▸ EXERCISE INSTRUCTIONS: In the entries below, find the line with "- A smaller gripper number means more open" and the line with "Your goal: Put". Print those two and everything between them exactly, and nothing else.

--- STUDY MATERIAL ---

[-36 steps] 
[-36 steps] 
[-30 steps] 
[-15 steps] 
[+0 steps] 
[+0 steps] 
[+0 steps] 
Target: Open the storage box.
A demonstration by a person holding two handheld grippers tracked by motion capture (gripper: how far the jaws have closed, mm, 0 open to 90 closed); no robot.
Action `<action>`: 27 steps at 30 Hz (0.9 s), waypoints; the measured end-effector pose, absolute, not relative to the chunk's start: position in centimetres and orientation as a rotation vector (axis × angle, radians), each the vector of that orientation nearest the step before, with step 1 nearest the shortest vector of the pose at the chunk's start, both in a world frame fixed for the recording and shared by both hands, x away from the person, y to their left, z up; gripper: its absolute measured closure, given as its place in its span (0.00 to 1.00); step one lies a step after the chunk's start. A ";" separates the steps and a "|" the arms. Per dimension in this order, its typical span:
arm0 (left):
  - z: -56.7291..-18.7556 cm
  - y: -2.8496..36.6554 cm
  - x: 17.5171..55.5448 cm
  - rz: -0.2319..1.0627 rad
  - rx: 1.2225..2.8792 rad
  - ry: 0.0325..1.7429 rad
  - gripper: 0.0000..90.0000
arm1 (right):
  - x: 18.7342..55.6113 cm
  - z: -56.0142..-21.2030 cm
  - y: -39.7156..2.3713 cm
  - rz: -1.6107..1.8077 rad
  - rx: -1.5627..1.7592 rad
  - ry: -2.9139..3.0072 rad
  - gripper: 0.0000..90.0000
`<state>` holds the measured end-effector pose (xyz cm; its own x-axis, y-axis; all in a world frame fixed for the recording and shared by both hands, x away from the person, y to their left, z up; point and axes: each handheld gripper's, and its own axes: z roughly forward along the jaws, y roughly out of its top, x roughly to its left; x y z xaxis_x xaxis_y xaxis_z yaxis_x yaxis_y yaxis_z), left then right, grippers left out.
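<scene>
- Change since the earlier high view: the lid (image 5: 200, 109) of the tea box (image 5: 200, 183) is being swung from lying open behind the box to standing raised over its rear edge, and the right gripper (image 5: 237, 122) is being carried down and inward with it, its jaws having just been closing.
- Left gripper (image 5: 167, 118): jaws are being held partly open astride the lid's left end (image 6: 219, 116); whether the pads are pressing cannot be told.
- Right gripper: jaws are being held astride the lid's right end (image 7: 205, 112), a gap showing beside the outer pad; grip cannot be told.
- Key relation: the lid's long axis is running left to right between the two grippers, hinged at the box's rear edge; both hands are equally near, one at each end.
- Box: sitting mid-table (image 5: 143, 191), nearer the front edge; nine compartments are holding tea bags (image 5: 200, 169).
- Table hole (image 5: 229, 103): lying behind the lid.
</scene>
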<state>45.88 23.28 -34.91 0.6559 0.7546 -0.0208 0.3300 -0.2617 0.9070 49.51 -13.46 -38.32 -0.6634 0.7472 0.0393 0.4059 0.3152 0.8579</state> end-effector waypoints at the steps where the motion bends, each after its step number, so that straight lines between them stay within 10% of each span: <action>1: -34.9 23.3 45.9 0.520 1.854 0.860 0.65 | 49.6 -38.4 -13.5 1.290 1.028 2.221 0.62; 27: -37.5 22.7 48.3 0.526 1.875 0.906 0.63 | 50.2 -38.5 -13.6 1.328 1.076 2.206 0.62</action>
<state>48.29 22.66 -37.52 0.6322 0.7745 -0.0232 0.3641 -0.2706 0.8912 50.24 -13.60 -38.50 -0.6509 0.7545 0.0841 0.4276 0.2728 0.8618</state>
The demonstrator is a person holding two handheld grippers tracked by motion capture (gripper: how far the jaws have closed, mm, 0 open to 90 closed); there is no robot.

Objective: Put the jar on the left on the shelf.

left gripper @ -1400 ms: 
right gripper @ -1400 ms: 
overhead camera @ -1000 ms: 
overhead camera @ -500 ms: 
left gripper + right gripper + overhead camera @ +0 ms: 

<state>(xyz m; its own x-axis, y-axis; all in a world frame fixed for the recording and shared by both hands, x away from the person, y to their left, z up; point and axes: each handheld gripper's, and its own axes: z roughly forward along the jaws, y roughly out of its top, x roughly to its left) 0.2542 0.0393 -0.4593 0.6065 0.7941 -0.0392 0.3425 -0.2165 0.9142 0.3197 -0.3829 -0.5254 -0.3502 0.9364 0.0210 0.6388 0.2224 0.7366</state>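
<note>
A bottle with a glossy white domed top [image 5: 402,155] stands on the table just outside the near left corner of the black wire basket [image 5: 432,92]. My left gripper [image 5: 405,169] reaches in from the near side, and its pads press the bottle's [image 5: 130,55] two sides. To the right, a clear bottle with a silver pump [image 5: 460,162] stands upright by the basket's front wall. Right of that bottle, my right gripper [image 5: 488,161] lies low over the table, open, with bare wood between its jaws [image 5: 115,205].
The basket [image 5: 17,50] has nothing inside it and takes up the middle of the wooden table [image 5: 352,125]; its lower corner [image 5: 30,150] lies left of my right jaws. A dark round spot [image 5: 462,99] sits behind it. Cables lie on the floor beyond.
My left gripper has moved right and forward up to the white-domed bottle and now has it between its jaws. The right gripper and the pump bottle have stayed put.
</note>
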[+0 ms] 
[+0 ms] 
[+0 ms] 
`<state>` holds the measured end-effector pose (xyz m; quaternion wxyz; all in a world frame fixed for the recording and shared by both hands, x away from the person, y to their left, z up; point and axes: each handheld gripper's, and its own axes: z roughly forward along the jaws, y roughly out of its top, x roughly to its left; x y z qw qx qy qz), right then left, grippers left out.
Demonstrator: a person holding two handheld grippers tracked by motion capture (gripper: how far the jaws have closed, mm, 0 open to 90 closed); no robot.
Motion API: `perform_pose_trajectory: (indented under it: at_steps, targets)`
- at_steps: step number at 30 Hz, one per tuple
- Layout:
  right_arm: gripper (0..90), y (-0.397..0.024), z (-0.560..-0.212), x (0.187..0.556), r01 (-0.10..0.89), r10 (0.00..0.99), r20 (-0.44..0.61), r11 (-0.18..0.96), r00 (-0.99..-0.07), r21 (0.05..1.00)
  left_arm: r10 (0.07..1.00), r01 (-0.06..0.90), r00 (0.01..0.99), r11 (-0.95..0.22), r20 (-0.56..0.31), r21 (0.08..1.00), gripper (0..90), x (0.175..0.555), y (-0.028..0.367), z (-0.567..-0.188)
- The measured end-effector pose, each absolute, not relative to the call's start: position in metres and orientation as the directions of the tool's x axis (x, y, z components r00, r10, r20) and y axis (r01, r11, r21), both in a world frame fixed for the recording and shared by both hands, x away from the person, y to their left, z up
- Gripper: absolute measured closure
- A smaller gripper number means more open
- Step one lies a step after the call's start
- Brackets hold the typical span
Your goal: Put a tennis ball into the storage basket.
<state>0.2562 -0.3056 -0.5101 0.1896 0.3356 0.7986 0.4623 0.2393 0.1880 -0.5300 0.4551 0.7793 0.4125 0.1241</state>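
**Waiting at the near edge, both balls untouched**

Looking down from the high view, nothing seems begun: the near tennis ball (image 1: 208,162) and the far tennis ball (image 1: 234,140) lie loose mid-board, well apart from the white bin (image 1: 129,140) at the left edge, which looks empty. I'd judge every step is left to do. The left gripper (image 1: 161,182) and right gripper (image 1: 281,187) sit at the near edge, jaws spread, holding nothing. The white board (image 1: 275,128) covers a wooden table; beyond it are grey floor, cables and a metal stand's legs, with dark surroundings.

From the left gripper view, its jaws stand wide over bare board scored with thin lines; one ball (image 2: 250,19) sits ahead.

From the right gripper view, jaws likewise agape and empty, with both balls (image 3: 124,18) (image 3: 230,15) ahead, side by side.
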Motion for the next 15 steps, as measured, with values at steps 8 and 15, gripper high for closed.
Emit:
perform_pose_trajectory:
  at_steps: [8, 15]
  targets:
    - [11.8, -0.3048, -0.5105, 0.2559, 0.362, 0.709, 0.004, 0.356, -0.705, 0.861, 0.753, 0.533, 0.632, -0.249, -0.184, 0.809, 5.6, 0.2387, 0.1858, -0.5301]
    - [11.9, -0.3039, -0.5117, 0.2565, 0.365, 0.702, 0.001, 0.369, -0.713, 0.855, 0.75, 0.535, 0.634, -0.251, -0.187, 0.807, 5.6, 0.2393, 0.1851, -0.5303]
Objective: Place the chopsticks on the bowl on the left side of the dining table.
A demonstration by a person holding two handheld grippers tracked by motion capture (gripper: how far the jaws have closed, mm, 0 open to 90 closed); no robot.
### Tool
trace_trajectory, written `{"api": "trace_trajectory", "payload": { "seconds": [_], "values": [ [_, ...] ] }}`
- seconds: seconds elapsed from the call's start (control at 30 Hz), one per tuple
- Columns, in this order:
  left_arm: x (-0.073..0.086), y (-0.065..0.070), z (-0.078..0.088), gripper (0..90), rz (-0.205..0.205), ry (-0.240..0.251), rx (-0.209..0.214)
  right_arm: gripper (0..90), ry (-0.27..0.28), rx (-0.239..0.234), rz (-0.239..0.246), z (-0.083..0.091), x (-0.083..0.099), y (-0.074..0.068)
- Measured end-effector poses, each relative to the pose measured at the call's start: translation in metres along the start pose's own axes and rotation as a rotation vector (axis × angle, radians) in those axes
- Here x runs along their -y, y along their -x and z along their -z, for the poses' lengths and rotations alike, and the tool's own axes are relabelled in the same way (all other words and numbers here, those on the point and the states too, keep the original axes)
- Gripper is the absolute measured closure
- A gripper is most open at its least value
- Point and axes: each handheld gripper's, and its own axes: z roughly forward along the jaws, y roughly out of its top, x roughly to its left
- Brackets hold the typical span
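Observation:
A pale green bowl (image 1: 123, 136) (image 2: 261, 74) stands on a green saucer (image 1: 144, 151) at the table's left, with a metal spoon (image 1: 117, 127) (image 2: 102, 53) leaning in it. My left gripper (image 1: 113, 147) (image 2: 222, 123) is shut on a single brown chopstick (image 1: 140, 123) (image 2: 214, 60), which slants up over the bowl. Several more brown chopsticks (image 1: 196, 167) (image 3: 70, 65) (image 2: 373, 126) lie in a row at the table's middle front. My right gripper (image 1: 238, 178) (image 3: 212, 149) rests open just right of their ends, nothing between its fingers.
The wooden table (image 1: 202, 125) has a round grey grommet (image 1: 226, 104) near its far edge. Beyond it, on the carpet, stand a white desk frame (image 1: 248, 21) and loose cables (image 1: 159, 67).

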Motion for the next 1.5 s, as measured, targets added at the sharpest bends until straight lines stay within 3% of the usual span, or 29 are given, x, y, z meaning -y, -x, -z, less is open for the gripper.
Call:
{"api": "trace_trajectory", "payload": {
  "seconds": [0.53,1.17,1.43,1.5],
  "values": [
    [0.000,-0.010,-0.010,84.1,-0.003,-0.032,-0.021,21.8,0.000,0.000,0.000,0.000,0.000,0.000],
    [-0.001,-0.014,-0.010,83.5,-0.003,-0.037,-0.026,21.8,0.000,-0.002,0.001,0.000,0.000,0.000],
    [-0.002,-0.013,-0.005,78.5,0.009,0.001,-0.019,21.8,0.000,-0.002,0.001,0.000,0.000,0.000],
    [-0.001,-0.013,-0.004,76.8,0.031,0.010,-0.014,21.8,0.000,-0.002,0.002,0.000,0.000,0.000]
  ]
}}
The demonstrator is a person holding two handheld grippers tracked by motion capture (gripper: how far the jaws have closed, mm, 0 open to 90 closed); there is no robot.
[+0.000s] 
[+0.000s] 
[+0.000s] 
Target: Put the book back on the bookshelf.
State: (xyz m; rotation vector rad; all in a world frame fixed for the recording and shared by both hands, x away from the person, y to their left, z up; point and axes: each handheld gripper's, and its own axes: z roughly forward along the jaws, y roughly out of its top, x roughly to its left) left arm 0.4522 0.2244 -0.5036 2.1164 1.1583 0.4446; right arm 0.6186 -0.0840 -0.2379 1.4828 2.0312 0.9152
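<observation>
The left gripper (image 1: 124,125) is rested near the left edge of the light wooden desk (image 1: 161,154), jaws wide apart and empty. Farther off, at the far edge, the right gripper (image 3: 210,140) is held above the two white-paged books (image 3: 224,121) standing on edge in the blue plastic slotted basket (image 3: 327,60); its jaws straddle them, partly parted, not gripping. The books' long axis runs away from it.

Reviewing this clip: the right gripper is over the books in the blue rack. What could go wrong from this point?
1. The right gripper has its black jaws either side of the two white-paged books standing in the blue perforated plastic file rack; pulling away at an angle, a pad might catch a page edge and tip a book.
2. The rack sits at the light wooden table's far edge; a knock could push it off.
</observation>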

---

▸ ANSWER BOX:
- A smaller gripper number means more open
- Step one lies a step after the call's start
- Brackets hold the typical span
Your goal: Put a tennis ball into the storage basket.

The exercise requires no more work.